What would become possible in your life if you stopped organising everything around being liked?
In this solo episode, Eimear dives into the fear that quietly shapes so many women's lives: the fear of being disliked. She unpacks the psychology of approval-seeking, how it leads to self-abandonment, and why boundaries are not only about the words you say but the self-concept you stand in. Inspired by Adler’s philosophy in "The Courage to Be Disliked," this episode offers both insight and practical steps for stepping into your authentic, aligned life.
Topics explored in this episode include:
- Why approval feels safe and how it quietly dictates your choices
- The difference between performing and living
- Adler’s core boundary question: Whose task is this?
- The relationship between The Elegant No (your words) and The Confidence Key (your self-concept)
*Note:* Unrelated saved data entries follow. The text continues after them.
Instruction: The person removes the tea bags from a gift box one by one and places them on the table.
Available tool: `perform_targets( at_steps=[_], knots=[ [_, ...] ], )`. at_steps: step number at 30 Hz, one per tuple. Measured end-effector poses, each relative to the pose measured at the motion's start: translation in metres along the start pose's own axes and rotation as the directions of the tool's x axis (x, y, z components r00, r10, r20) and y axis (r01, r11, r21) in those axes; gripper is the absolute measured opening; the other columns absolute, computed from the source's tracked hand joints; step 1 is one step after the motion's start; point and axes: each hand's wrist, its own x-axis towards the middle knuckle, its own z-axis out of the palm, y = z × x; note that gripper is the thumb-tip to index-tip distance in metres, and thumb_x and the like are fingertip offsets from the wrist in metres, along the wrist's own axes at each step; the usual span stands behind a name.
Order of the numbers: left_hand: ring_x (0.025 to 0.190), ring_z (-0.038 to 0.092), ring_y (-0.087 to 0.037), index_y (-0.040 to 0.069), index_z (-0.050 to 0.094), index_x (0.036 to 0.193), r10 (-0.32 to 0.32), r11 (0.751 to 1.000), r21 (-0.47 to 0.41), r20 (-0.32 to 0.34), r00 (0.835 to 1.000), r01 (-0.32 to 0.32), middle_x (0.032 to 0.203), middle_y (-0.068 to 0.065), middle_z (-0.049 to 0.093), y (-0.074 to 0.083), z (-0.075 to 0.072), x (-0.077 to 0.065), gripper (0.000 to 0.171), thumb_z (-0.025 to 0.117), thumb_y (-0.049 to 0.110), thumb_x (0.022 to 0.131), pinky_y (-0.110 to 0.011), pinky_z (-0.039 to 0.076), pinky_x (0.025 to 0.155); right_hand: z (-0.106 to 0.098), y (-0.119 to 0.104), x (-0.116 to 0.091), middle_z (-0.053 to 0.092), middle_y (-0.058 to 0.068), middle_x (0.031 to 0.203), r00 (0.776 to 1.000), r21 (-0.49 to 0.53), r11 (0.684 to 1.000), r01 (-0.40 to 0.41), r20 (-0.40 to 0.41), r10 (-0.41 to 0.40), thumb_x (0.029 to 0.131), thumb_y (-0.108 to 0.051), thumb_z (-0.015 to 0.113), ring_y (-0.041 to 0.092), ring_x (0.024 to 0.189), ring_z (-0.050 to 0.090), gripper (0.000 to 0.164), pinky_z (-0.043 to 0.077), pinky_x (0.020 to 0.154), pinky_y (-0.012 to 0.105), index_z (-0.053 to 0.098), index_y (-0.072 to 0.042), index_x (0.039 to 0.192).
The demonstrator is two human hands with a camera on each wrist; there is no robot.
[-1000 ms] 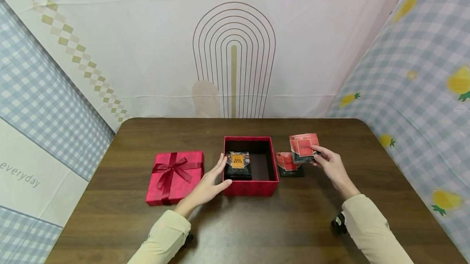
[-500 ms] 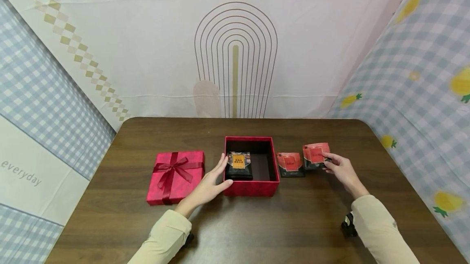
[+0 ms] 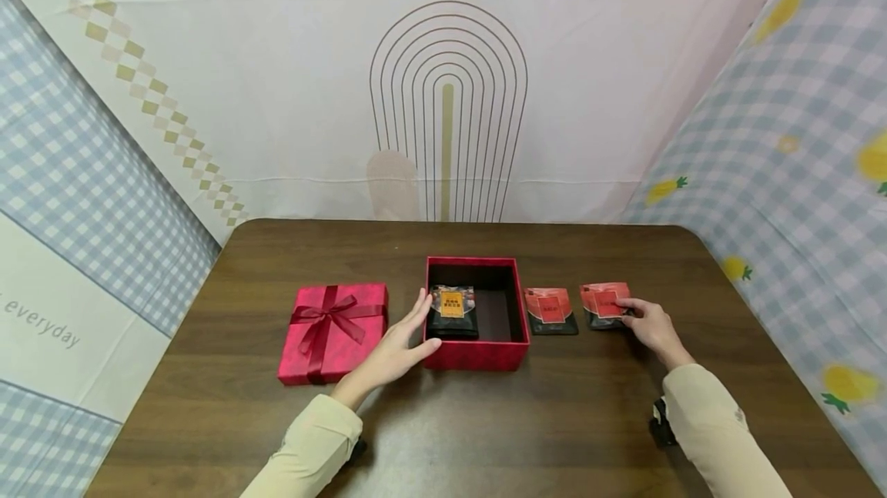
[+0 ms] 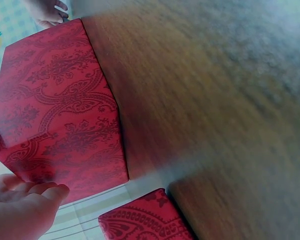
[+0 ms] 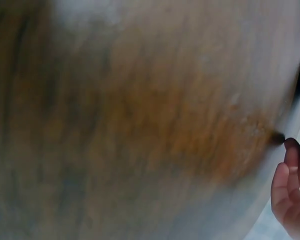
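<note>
My right hand [image 3: 654,331] pinches the right edge of a red-and-black sachet [image 3: 604,304] close over the table. A second red-and-black sachet [image 3: 550,309] lies flat between it and the open red box [image 3: 476,354]. Inside the box, on the left, sits a black sachet with an orange label [image 3: 453,309]. My left hand [image 3: 389,355] rests with extended fingers against the box's left side. In the left wrist view its fingers [image 4: 42,195] touch the patterned red wall. The right wrist view catches the right hand [image 5: 292,192] only at its edge.
The red box lid [image 3: 333,334] with a dark red ribbon bow lies to the left of the box. All of it stands on a brown wooden table [image 3: 478,429]. A white patterned cloth [image 3: 298,98] hangs behind, with checked cloth at both sides.
My right hand has carried the held sachet rightward from above the other one and lowered it to the table, beside that sachet. My left hand has stayed at the box.
</note>
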Motion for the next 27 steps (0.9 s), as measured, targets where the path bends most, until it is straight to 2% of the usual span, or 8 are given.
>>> perform_targets(
  at_steps=[13, 20, 27],
  knots=[
    [0.135, 0.02, -0.033, 0.007, 0.016, 0.146, -0.008, 1.0, -0.007, -0.008, 1.0, 0.008, 0.152, -0.013, 0.004, -0.002, 0.001, 0.001, 0.071, 0.057, 0.018, 0.09, -0.052, 0.022, 0.105, 0.001, 0.0, -0.003, 0.044, 0.039, 0.12, 1.0, -0.086, 0.996, 0.021, -0.005, -0.022, 0.085, -0.002, 0.053, 0.052, 0.11, 0.04, 0.035, 0.034, 0.088, 0.059, 0.053, 0.009, 0.118],
    [0.135, 0.019, -0.031, 0.008, 0.015, 0.146, -0.008, 1.0, -0.006, -0.006, 1.0, 0.008, 0.152, -0.01, 0.003, -0.002, 0.001, 0.001, 0.071, 0.057, 0.02, 0.09, -0.051, 0.021, 0.106, 0.003, 0.001, -0.005, 0.054, 0.035, 0.111, 0.993, -0.112, 0.988, 0.11, -0.031, -0.114, 0.083, 0.0, 0.054, 0.047, 0.101, 0.052, 0.03, 0.039, 0.083, 0.055, 0.057, 0.011, 0.111],
    [0.136, 0.018, -0.03, 0.009, 0.014, 0.146, -0.008, 1.0, 0.0, 0.0, 1.0, 0.008, 0.152, -0.009, 0.003, -0.002, 0.0, 0.001, 0.071, 0.057, 0.023, 0.091, -0.051, 0.021, 0.106, 0.0, -0.011, -0.008, 0.048, 0.036, 0.119, 0.993, -0.102, 0.988, 0.114, -0.026, -0.117, 0.088, -0.005, 0.052, 0.05, 0.108, 0.046, 0.038, 0.036, 0.087, 0.058, 0.049, 0.011, 0.122]
  ],
)
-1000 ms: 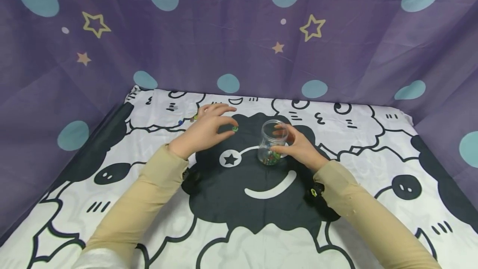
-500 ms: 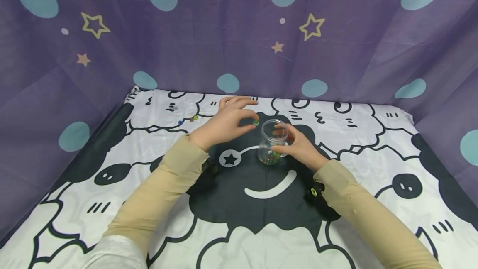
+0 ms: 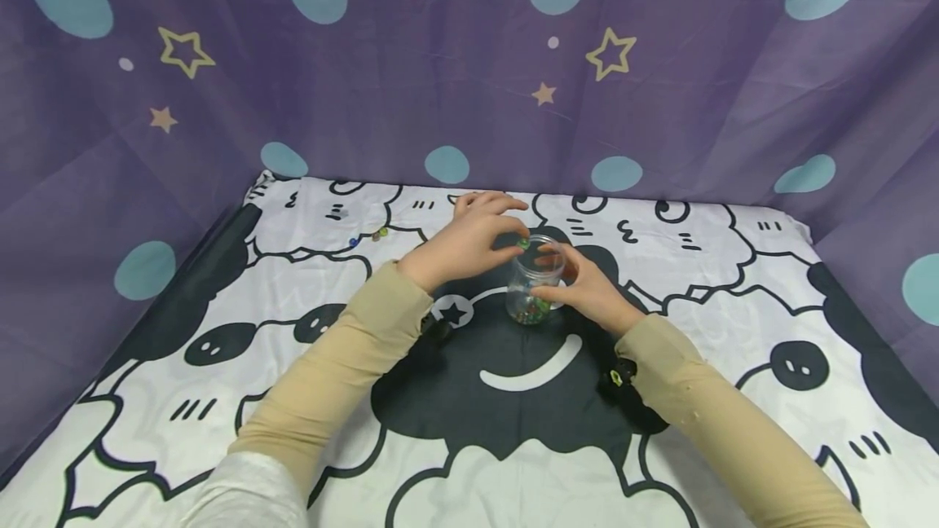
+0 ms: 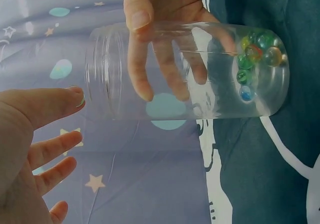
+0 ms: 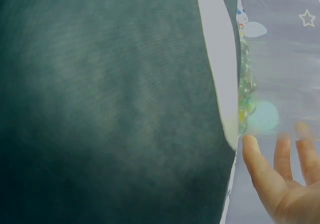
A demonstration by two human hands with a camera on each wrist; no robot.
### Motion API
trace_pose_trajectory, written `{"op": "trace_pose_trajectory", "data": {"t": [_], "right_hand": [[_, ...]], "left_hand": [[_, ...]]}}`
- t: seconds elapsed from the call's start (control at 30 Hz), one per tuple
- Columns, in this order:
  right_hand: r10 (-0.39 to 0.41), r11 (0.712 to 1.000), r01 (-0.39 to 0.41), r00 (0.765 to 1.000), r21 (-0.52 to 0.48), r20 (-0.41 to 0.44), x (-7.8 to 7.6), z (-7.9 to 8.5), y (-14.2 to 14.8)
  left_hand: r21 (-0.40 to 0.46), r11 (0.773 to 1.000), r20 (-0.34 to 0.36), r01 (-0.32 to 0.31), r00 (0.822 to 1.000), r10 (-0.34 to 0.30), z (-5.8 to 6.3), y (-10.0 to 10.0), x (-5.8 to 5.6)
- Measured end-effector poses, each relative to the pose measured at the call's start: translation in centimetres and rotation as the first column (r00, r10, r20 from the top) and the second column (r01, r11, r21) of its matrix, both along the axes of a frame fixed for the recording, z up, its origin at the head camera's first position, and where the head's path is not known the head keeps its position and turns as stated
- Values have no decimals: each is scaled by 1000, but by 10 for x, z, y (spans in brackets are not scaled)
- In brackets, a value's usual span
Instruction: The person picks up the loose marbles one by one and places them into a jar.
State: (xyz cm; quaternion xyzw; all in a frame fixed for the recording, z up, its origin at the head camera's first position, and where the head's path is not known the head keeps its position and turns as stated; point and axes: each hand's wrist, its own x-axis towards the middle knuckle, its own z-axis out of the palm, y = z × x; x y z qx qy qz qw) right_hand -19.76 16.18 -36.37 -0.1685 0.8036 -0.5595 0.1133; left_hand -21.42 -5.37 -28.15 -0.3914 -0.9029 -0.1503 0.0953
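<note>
A clear plastic jar (image 3: 522, 292) stands upright on the dark patch of the cloth, with several glass marbles (image 4: 253, 52) at its bottom. My right hand (image 3: 587, 288) grips the jar from the right, thumb in front and fingers round the far side. Between thumb and index finger my left hand (image 3: 473, 239) pinches a green marble (image 3: 524, 244) right at the jar's open mouth, on its left side. In the left wrist view the thumb mostly hides that marble. The right wrist view shows the right hand's fingers (image 5: 282, 156) against the blurred jar wall.
Farther back on the left, a blue marble (image 3: 354, 243) and a yellow-green marble (image 3: 383, 231) lie on the printed cloth (image 3: 323, 218). A purple curtain (image 3: 469, 63) hangs behind the table's back edge. A dark wrist camera (image 3: 619, 373) sits under the right sleeve.
My left hand has moved right with the green marble, from well left of the jar to its mouth. The right hand and the jar stay in place.
</note>
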Motion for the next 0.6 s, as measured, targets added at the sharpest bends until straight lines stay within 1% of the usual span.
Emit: {"op": "trace_pose_trajectory", "data": {"t": [0.27, 0.6], "right_hand": [[-3, 1000, 3, 1000, 5, 13, 0, 0, -1], [-6, 999, 6, 1000, 38, 16, -1, 4, -1]], "left_hand": [[-25, 1000, 5, -3, 1000, 3, 0, 4, -1], [-43, 999, 21, -2, 1000, 3, 0, 5, -2]]}}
- The concept of “life lies” and how they keep you stuck
- A personal story from Eimear about delaying sobriety and the fear beneath it
- Why self-acceptance, not approval, is the foundation for confidence
- Five practical ways to practice the courage to be disliked this week
This episode is an invitation to reclaim your voice, your needs, and your truth without apology. Midlife is not too late to rewrite your story. It is the ideal time to begin.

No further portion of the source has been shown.